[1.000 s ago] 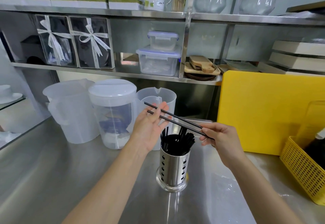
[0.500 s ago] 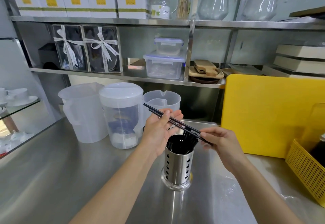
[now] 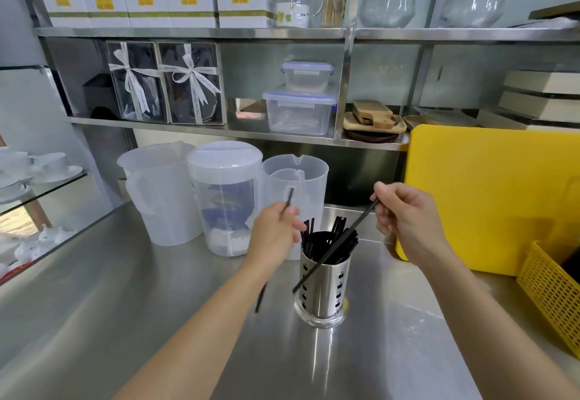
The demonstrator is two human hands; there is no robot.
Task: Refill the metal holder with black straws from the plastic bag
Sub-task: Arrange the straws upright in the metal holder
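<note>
A perforated metal holder (image 3: 326,293) stands on the steel counter (image 3: 125,305) and holds several black straws (image 3: 320,242). My left hand (image 3: 276,236), just left of the holder, grips one black straw (image 3: 288,198) steeply upright; its lower end shows below my wrist. My right hand (image 3: 405,220), up and right of the holder, pinches the top of a second black straw (image 3: 332,249). This straw slants down-left across the front of the holder, outside it. The plastic bag is not in view.
Three translucent plastic pitchers (image 3: 226,198) stand just behind my left hand. A yellow cutting board (image 3: 489,192) leans at the right, with a yellow basket (image 3: 552,293) in front of it. Steel shelves (image 3: 204,126) above carry boxes and containers. Cups sit on a glass shelf (image 3: 44,186) at the left.
Both hands held two straws together above the holder. Now they have parted, one straw in each hand, and both straws have swung from near level to steep.
</note>
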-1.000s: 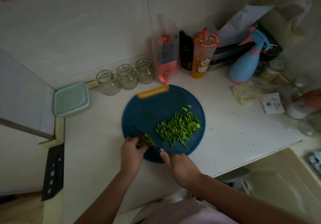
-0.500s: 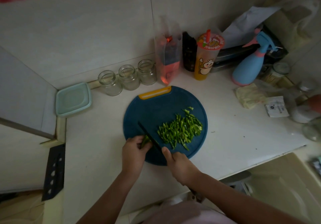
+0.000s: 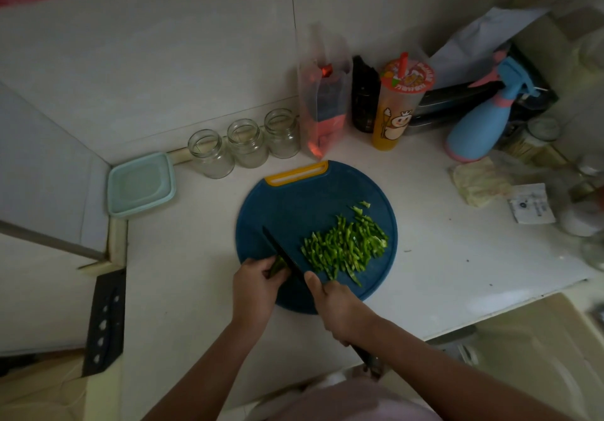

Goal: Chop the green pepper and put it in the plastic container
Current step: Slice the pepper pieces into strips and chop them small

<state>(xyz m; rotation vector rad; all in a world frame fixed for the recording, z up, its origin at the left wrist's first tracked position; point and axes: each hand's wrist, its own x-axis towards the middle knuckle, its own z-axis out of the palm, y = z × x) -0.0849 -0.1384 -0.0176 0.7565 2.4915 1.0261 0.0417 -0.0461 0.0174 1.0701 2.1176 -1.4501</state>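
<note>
- Chopping is the step in hand, and it looks nearly done. The left hand [image 3: 258, 285] curls its fingers round a last small piece of green pepper [image 3: 277, 265], pinning it at the near-left edge of the cutting board [image 3: 294, 205].
- The right hand [image 3: 336, 303] grips the handle of a dark knife [image 3: 284, 254], with one finger laid forward toward the blade. The blade lies against the pepper piece, just beside the left fingertips.
- A pile of chopped strips [image 3: 346, 247] covers the right half of the board, near the blade but apart from it.
- The next move, as I judge it, is a few short cuts through the stub. So little is left to hold that the fingertips need tucking back.
- The plastic container [image 3: 140, 185] sits in the far-left corner of the counter [image 3: 196, 257], well apart from the board. Its lid seems to be on, so it would have to come off first.
- Three glass jars [image 3: 245, 142] line the wall between container and board, close to any path for carrying the strips.
- A clear bag [image 3: 323, 100], a drink cup [image 3: 397, 106] and a spray bottle [image 3: 480, 119] stand behind the board, out of the way.
</note>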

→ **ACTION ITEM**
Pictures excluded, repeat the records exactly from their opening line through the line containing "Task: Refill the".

→ **EXERCISE OUTPUT**
[1.000 s ago] 
[0.500 s ago] 
[now] 
The demonstrator is two human hands; there is no robot.
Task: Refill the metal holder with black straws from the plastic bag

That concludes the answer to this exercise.